# flat tires



## koman (Sep 25, 2006)

i am wondering, has anyone had any issues with their tires being "flat" for no apparent reason? i was tooling around today and both tires on my right side were EXTREMELY low. one wouldn't budge the needle off the seat and the other had about 10 lbs in it. i'm trying to attribute the right side flat tires to "low profiles". i have 18 inchers. stock tires and about 14,500 miles. i've had the car about 7 months since it had 24 miles on it. so far i have had one of the right tires patched and now this. in over 80k miles on another car without lo pros i've never had an issue with flats or objects in the tires.


----------



## vanceti (Mar 19, 2007)

I had that issue on my back passenger tire and actually had two tires shred apart from it. I had to air up my tires at least once a week until the first one just fell apart! The first time I got a used tire and a week later it blew out. I just got a new tire the second time and it all went away.
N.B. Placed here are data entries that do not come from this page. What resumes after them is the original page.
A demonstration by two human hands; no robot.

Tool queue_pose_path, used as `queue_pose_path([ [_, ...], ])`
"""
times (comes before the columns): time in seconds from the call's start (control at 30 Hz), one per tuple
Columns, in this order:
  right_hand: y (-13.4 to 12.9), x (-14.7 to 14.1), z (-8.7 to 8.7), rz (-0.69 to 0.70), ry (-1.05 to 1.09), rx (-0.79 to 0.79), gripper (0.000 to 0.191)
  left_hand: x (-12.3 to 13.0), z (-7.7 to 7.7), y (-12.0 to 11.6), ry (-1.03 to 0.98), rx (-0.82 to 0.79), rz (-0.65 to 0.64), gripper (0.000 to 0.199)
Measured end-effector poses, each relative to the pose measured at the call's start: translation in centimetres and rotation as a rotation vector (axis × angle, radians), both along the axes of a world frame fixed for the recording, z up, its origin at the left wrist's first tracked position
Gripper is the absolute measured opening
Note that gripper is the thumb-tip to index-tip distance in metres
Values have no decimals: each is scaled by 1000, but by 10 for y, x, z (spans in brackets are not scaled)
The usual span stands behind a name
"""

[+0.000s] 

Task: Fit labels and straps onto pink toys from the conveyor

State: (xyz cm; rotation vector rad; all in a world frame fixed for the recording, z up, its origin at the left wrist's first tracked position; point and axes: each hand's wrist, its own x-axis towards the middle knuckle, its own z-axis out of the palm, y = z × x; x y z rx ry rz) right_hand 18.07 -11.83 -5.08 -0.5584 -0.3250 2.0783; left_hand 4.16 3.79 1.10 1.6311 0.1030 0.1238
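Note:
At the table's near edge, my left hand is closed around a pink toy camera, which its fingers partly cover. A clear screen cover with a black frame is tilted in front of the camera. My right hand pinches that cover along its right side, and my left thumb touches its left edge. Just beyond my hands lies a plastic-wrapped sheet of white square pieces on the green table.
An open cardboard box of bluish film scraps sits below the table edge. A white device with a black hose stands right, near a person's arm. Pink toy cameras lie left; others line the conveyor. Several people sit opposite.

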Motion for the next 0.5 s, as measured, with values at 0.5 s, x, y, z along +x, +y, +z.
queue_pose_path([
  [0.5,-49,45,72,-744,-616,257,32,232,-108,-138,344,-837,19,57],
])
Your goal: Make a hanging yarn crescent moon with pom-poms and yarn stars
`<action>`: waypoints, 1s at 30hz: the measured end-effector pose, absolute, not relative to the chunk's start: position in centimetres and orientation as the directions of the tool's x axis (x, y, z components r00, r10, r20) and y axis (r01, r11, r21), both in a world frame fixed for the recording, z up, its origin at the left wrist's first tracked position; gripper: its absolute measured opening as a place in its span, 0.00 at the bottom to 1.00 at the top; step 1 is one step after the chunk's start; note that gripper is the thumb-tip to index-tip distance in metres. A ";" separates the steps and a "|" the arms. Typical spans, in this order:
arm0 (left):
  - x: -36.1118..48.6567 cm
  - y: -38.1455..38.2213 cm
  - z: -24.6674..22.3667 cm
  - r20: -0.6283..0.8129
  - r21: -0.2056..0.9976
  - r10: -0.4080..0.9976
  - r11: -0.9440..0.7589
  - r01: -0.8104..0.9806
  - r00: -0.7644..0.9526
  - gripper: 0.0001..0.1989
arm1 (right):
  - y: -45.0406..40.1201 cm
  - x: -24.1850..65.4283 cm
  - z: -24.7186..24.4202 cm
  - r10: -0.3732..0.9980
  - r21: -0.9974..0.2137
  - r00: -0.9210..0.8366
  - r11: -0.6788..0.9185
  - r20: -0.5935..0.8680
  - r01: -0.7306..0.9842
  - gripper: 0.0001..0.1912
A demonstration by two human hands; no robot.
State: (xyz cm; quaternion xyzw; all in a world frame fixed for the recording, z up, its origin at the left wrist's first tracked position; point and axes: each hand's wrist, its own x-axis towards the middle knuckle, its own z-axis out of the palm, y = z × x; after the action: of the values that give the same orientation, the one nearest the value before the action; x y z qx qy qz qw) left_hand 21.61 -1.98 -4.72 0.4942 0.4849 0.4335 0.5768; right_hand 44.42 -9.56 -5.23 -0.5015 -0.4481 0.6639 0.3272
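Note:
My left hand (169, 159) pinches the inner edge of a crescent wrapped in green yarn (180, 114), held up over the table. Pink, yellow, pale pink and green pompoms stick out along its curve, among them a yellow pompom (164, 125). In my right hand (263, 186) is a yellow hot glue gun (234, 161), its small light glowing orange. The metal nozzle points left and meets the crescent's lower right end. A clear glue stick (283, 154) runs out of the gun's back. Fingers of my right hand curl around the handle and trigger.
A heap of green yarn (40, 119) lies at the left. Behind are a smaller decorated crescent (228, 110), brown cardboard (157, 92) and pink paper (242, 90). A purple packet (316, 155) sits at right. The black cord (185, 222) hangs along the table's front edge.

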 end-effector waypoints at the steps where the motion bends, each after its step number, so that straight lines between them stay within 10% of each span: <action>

I could not explain it what so ever. It was real weird!


----------



## Joey R (Mar 29, 2007)

I'm going through that as we speak... It took 3 visits to the tire shop for them to find a tiny pinhole on the sidewall... Pontiac said they are going to replace it when my struts get done this monday...(strut rub)I haven't driven my car in over a week... So, to avoid any future issues  Full pedders kit and 18s are going in and on next month...


----------